The cyclical strength of US consumers is matched by its corporates, who have increased investment far above pre-Covid levels. According to Citi, in the third quarter of last year, non-residential investment was 17 per cent higher than on the eve of the pandemic in the US, while it was 8 per cent higher in the UK and a little over 8 per cent lower in the Eurozone. Britain was doing better than its continental neighbour but much of that reflects some recovery after a terrible period for business investment following the 2016 Brexit referendum.

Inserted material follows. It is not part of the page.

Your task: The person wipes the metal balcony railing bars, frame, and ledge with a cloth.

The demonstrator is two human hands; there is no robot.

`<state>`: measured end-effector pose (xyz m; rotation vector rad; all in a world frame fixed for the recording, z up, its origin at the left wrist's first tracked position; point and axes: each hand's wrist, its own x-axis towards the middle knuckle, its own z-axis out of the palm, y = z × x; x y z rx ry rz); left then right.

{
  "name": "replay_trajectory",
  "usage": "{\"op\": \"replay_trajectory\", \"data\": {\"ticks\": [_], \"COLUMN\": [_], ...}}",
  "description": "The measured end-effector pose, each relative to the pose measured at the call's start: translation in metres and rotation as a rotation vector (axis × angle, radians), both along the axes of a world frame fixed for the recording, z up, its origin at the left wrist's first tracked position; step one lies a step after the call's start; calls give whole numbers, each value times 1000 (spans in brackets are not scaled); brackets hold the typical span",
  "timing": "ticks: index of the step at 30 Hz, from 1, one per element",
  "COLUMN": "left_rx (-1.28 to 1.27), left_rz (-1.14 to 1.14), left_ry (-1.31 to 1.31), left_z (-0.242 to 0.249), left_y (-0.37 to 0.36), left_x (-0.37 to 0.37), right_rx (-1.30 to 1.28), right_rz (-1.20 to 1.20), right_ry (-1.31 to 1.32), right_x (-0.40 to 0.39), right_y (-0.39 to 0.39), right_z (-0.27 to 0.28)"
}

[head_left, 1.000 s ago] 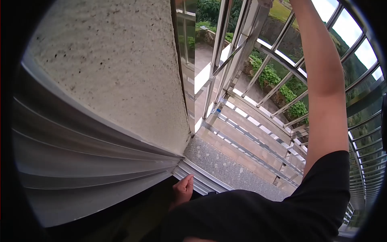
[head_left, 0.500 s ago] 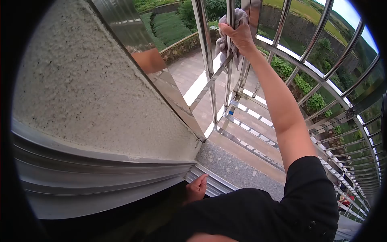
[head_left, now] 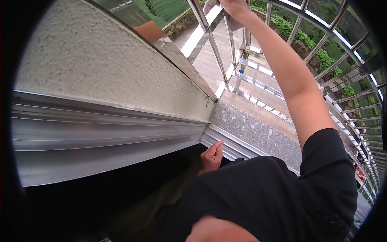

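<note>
My right hand (head_left: 236,5) is at the top edge of the view, partly cut off, at the end of my outstretched arm. It is closed on a grey cloth (head_left: 237,24), pressed around a shiny metal bar of the window cage. Part of the cloth shows on either side of the hand. My left hand (head_left: 211,156) is low in the middle, fingers curled into a loose fist, beside the aluminium window track (head_left: 231,143). Nothing shows in its fingers.
A rough pale wall (head_left: 113,64) and wide aluminium frame (head_left: 100,141) fill the left. A speckled stone sill (head_left: 254,125) lies in front of my body. Beyond it are the cage's floor slats (head_left: 262,105) and curved bars (head_left: 342,78), with paving and plants below.
The view has tilted downward, so the bars, the cloth and my right hand sit higher in the picture. My right hand still grips the cloth at the bars. My left hand stays by the track.
</note>
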<state>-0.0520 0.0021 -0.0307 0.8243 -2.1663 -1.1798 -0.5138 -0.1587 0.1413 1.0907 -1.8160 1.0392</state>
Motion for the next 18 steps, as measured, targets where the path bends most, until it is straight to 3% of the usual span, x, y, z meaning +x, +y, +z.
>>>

Partly, these trends reflect the difference in shocks Europe and the US have faced since Covid, with a more intense energy shock in Europe and the need to decrease its dependence on Russian oil and gas. They also reflect worse underlying recovery of productivity following the pandemic — especially in northern Europe. And the same patterns have shown up in weak consumer and business confidence.

Almost all the international trends suggest the economic cycle is markedly different on either side of the Atlantic; interest rates should correspondingly diverge significantly for the first time since the global financial crisis of 2008-09. Rates are restricting activity more in Europe than in the US where animal spirits are higher.

Europe needs looser monetary policy and Trump’s policy changes amplify the necessary divergence. The new US administration is likely to offer lower taxes, while making quite a show of tiny spending cuts in some specific grants to federal organisations and foreign aid. In contrast, budgetary policy is tightening in Europe, with a sharp fiscal consolidation planned in the UK this year.

If Trump imposes significant increases in tariffs on the EU, as he has threatened, this will act as a negative supply shock in the US making it harder for the Federal Reserve to cut interest rates. So long as Europe chooses its retaliation judiciously, the effect will be more of a demand shock, requiring looser policies.

While the economic forces and policy divergence suggest the need for significant decoupling of short and longer term interest rates, financial markets so far have moved roughly in sync. Longer term government borrowing costs have risen everywhere since September (albeit with a gap opening up between the French and German 10-year yields and those in the US).

This gap is likely to widen, especially in the UK where borrowing costs have not decoupled from the US nearly as much as those in the Eurozone. That is mostly due to the Bank of England showing more caution in cutting rates than either the Fed or the European Central Bank so far.

Most important, though, when the US has ceded its international leadership in economics, is for Europe as a whole to demonstrate that its policies are not subtly driven by America. That requires both governments and central banks to declare their independence from the US while seeking to maintain as close trading links as Trump will tolerate.